BANGKOK (Reuters) - Thailand’s military junta is giving away movie tickets this weekend to promote “love and harmony”, a spokesman for the junta said on Wednesday, in its latest effort to win over hearts and minds following last month’s coup.
Thailand’s army chief General Prayuth Chan-ocha seized power on May 22 after six months of political unrest, including sporadic violence that left at least 28 people dead and hundreds injured.
The coup was the latest episode in a decade of conflict between the Bangkok-based royalist establishment and the rural-based supporters of ousted prime minister Yingluck Shinawatra and her brother, former premier Thaksin Shinawatra.
Since then, the army has moved to silence critics. Those protesting military intervention have gathered in flash mobs in shopping malls and staged silent readings of George Orwell’s “1984” novel, but numbers have dwindled in recent days.

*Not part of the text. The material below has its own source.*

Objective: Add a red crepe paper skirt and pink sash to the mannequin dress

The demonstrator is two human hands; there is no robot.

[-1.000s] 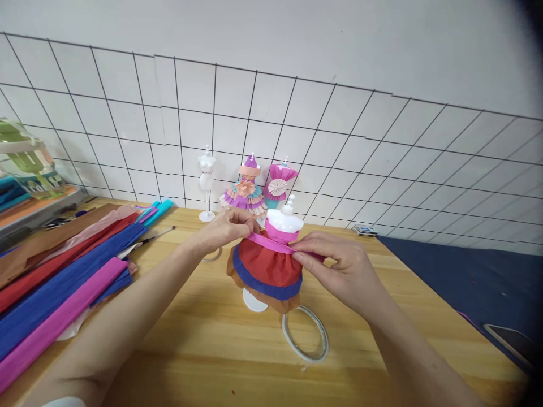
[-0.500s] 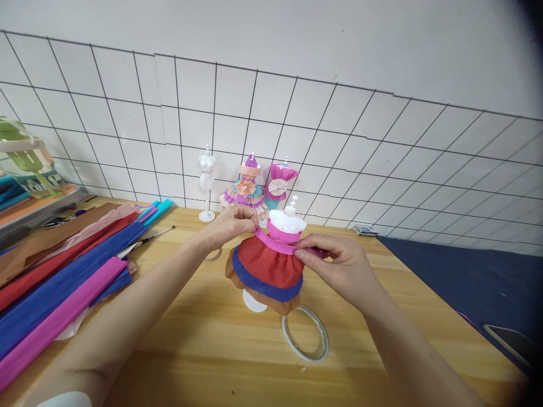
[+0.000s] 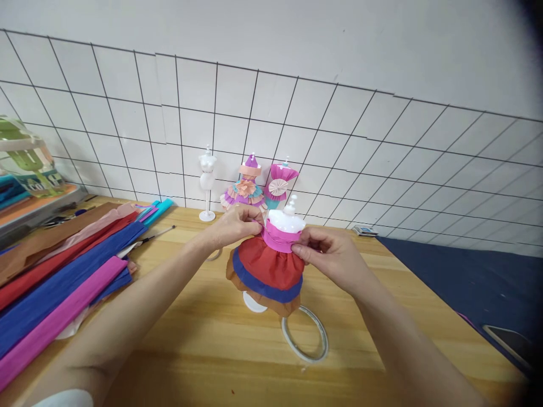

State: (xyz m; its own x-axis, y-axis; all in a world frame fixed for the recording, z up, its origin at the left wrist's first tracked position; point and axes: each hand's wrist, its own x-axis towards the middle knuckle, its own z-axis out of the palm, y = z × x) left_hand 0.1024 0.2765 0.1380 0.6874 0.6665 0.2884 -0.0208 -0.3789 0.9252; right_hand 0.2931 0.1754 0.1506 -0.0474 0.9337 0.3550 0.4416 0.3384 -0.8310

The junta launched a “Return Thailand to Happiness” campaign days after taking power, including free music concerts and food festivals, in a bid to win over public support.
The free tickets are for the film, “The Legend of King Naresuan Part V”, which follows the story of King Naresuan the Great who ruled Siam, as Thailand was formerly known, from 1590 until 1605. The movie has nationalist overtones and plays heavily on the theme of self-sacrifice and patriotic love.
Its prequels were some of the highest-grossing films in Thai box office history.
“We need Thais to understand sacrifices made by monarchs in the past, the sacrifice of Thais and the unity of Thais in the past,” army spokesman Winthai Suvaree told reporters on Wednesday, “So Thais today will have love and harmony after many years of political divisions.”
The latest crisis comes at a time of anxiety over the issue of royal succession. King Bhumibol Adulyadej, 86, is seen as semi-divine by many Thais.
His son, Crown Prince Vajiralongkorn, has yet to command the same level of devotion as his father.
Thailand has some of the world’s toughest lese-majeste laws, with royal insults punishable by up to 15 years in prison for each offence. The number of lese-majeste charges usually flares up in times of political upheaval.